Given data ▸
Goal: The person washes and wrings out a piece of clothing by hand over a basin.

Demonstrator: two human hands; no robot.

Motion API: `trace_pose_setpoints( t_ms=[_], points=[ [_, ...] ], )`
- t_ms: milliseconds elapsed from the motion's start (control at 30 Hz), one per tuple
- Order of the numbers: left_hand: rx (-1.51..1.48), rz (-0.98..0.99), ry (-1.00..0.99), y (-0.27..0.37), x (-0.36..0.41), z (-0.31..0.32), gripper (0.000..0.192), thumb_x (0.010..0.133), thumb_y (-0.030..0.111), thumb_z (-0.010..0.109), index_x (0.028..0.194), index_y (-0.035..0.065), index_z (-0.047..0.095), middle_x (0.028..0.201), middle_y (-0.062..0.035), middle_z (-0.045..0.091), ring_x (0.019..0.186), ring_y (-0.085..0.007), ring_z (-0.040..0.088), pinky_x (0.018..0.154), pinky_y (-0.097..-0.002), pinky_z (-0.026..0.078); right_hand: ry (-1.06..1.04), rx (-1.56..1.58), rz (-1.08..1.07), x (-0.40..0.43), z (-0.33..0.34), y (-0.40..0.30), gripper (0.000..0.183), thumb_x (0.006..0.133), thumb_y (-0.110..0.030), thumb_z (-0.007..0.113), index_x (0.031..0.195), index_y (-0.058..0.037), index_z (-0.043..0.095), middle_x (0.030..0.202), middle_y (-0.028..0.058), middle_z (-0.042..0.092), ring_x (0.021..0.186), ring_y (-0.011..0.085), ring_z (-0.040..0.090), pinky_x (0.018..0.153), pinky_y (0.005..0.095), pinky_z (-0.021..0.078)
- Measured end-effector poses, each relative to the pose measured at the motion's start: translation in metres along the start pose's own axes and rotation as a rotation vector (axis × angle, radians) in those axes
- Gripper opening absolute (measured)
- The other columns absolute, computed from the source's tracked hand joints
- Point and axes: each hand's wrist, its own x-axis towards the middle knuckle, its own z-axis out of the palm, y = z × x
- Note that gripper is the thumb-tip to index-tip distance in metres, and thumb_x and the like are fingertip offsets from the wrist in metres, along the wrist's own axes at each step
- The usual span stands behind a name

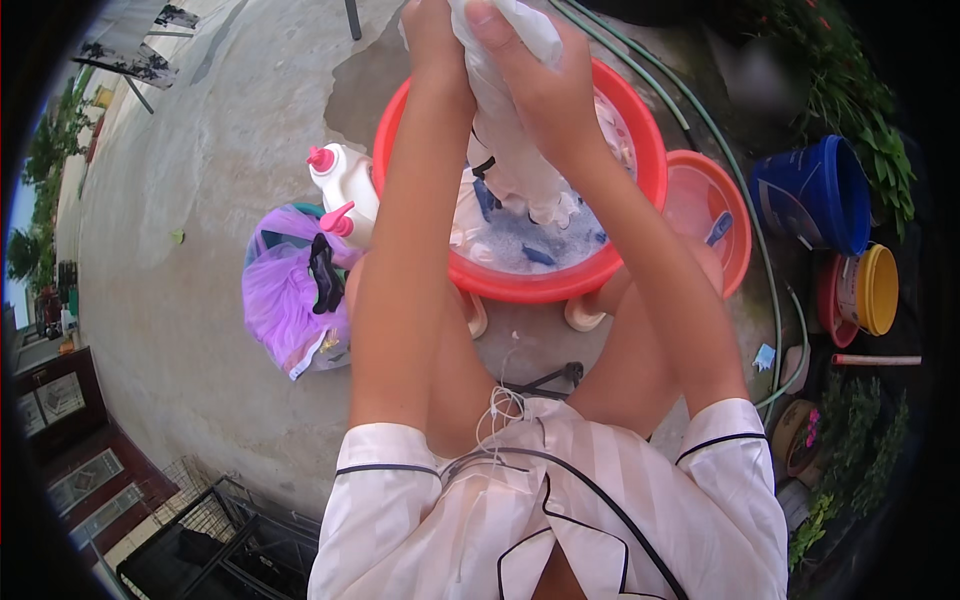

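Observation:
A wet white cloth (516,150) hangs bunched from my hands, its lower end reaching into a red plastic basin (525,289). Near the top edge of the view, my left hand (435,34) grips the cloth, though its fingers are partly cut off. My right hand (551,90) is wrapped around the cloth just beside it, thumb uppermost. Below them the basin holds sudsy water (502,251) with light fabric and a dark blue piece (538,256) soaking in it. My forearms cover parts of the basin's rim.
Left of the basin stand white pump bottles (345,176) and purple sheer fabric (281,292) with a black item (326,274) on it. To the right are a smaller orange basin (739,225) holding a brush (720,227), a green hose (727,142), a blue bucket (795,191) and a yellow bucket (877,289).

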Motion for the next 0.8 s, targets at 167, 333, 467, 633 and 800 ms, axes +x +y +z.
trace_pose_setpoints(
  t_ms=[167, 333, 467, 633, 800],
  points=[
    [0.287, 0.155, -0.012, 0.015, -0.034, 0.060, 0.044, 0.105, 0.035, 0.049, 0.128, 0.0012, 0.064, 0.113, -0.0080, 0.069, 0.100, -0.0175, 0.064, 0.088, -0.0322, 0.052, 0.045, 0.011, 0.012, 0.021, -0.028, -0.004, 0.036, 0.104, -0.017, 0.052, 0.124, 0.0101, 0.065, 0.116, 0.0155, 0.072, 0.106, 0.0229, 0.066, 0.097, 0.0335, 0.0477],
    [0.245, 0.363, -0.083, 0.003, -0.036, 0.070, 0.043, 0.106, 0.032, 0.051, 0.131, -0.0007, 0.062, 0.116, -0.0085, 0.069, 0.101, -0.0164, 0.063, 0.088, -0.0316, 0.050, 0.151, -0.059, -0.096, 0.036, -0.050, 0.013, 0.035, 0.104, -0.017, 0.052, 0.122, 0.0104, 0.066, 0.110, 0.0134, 0.074, 0.100, 0.0210, 0.066, 0.091, 0.0329, 0.0493],
    [0.328, 0.213, -0.125, 0.005, -0.028, 0.059, 0.044, 0.107, 0.033, 0.047, 0.130, -0.0017, 0.062, 0.115, -0.0091, 0.069, 0.102, -0.0163, 0.064, 0.088, -0.0318, 0.051, 0.128, 0.001, 0.154, 0.012, -0.041, 0.001, 0.044, 0.094, -0.043, 0.074, 0.092, 0.0007, 0.073, 0.078, 0.0054, 0.071, 0.073, 0.0131, 0.065, 0.067, 0.0312, 0.0510],
    [0.104, 0.063, 0.073, 0.013, -0.012, 0.008, 0.039, 0.105, 0.038, 0.049, 0.115, 0.0040, 0.066, 0.096, -0.0043, 0.068, 0.083, -0.0162, 0.067, 0.071, -0.0317, 0.056, 0.024, -0.045, -0.013, 0.000, 0.005, -0.004, 0.043, 0.094, -0.041, 0.074, 0.090, 0.0017, 0.072, 0.076, 0.0064, 0.071, 0.072, 0.0141, 0.065, 0.066, 0.0320, 0.0508],
    [0.289, 0.132, -0.012, 0.005, -0.031, 0.055, 0.037, 0.104, 0.033, 0.052, 0.121, 0.0035, 0.066, 0.104, -0.0069, 0.069, 0.092, -0.0148, 0.066, 0.079, -0.0306, 0.054, 0.039, -0.281, 0.015, 0.031, -0.045, 0.013, 0.034, 0.105, -0.017, 0.052, 0.120, 0.0105, 0.066, 0.108, 0.0124, 0.073, 0.099, 0.0187, 0.065, 0.091, 0.0318, 0.0492]
  ],
)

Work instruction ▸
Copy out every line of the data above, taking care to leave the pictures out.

Response ▸
Goal: The person washes and wrings out a piece of clothing by hand over a basin.

Demonstrator: two human hands; no robot.

Motion API: `trace_pose_setpoints( t_ms=[_], points=[ [_, ...] ], )`
- t_ms: milliseconds elapsed from the motion's start (control at 30 Hz), one per tuple
- Order of the numbers: left_hand: rx (-1.51..1.48), rz (-0.98..0.99), ry (-1.00..0.99), y (-0.27..0.37), x (-0.36..0.41), z (-0.31..0.32), gripper (0.000..0.192), thumb_x (0.010..0.133), thumb_y (-0.030..0.111), thumb_z (-0.010..0.109), index_x (0.028..0.194), index_y (-0.035..0.065), index_z (-0.047..0.095), middle_x (0.028..0.201), middle_y (-0.062..0.035), middle_z (-0.045..0.091), ring_x (0.019..0.186), ring_y (-0.085..0.007), ring_z (-0.040..0.088), pinky_x (0.018..0.154), pinky_y (-0.097..-0.002), pinky_z (-0.026..0.078); right_hand: ry (-1.06..1.04), rx (-1.56..1.58), rz (-1.08..1.07), x (-0.40..0.43), z (-0.33..0.34), y (-0.40..0.30), gripper (0.000..0.183), thumb_x (0.006..0.133), thumb_y (-0.110..0.030), thumb_z (-0.007..0.113), index_x (0.031..0.195), index_y (-0.058..0.037), index_z (-0.043..0.095), middle_x (0.030..0.202), middle_y (-0.028..0.058), middle_z (-0.042..0.092), ring_x (0.021..0.186), ring_y (-0.011..0.085), ring_z (-0.040..0.090), pinky_x (0.018..0.153), pinky_y (0.005..0.095), pinky_z (-0.021..0.078)
- Measured end-effector poses, each relative to the pose measured at the motion's start: translation in metres along the start pose's own axes and rotation as a rotation vector (axis × angle, radians) in those axes
- Gripper opening absolute (measured)
- The other columns absolute, computed from the source's tracked hand joints
- Point and axes: each hand's wrist, its own x-axis towards the middle knuckle, its own z-axis out of the palm, y = z × x
- Note that gripper is the thumb-tip to index-tip distance in metres, and thumb_x and the like are fingertip offsets from the wrist in metres, along the wrist's own axes at each step
- The usual span stands behind a name


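Observation:
A wet white cloth (516,150) hangs bunched from my hands, its lower end reaching into a red plastic basin (525,289). Near the top edge of the view, my left hand (435,34) grips the cloth, though its fingers are partly cut off. My right hand (551,90) is wrapped around the cloth just beside it, thumb uppermost. Below them the basin holds sudsy water (502,251) with light fabric and a dark blue piece (538,256) soaking in it. My forearms cover parts of the basin's rim.
Left of the basin stand white pump bottles (345,176) and purple sheer fabric (281,292) with a black item (326,274) on it. To the right are a smaller orange basin (739,225) holding a brush (720,227), a green hose (727,142), a blue bucket (795,191) and a yellow bucket (877,289).
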
Motion for the next 0.8 s, targets at 167, 333, 467, 633 and 800 ms, axes +x +y +z.
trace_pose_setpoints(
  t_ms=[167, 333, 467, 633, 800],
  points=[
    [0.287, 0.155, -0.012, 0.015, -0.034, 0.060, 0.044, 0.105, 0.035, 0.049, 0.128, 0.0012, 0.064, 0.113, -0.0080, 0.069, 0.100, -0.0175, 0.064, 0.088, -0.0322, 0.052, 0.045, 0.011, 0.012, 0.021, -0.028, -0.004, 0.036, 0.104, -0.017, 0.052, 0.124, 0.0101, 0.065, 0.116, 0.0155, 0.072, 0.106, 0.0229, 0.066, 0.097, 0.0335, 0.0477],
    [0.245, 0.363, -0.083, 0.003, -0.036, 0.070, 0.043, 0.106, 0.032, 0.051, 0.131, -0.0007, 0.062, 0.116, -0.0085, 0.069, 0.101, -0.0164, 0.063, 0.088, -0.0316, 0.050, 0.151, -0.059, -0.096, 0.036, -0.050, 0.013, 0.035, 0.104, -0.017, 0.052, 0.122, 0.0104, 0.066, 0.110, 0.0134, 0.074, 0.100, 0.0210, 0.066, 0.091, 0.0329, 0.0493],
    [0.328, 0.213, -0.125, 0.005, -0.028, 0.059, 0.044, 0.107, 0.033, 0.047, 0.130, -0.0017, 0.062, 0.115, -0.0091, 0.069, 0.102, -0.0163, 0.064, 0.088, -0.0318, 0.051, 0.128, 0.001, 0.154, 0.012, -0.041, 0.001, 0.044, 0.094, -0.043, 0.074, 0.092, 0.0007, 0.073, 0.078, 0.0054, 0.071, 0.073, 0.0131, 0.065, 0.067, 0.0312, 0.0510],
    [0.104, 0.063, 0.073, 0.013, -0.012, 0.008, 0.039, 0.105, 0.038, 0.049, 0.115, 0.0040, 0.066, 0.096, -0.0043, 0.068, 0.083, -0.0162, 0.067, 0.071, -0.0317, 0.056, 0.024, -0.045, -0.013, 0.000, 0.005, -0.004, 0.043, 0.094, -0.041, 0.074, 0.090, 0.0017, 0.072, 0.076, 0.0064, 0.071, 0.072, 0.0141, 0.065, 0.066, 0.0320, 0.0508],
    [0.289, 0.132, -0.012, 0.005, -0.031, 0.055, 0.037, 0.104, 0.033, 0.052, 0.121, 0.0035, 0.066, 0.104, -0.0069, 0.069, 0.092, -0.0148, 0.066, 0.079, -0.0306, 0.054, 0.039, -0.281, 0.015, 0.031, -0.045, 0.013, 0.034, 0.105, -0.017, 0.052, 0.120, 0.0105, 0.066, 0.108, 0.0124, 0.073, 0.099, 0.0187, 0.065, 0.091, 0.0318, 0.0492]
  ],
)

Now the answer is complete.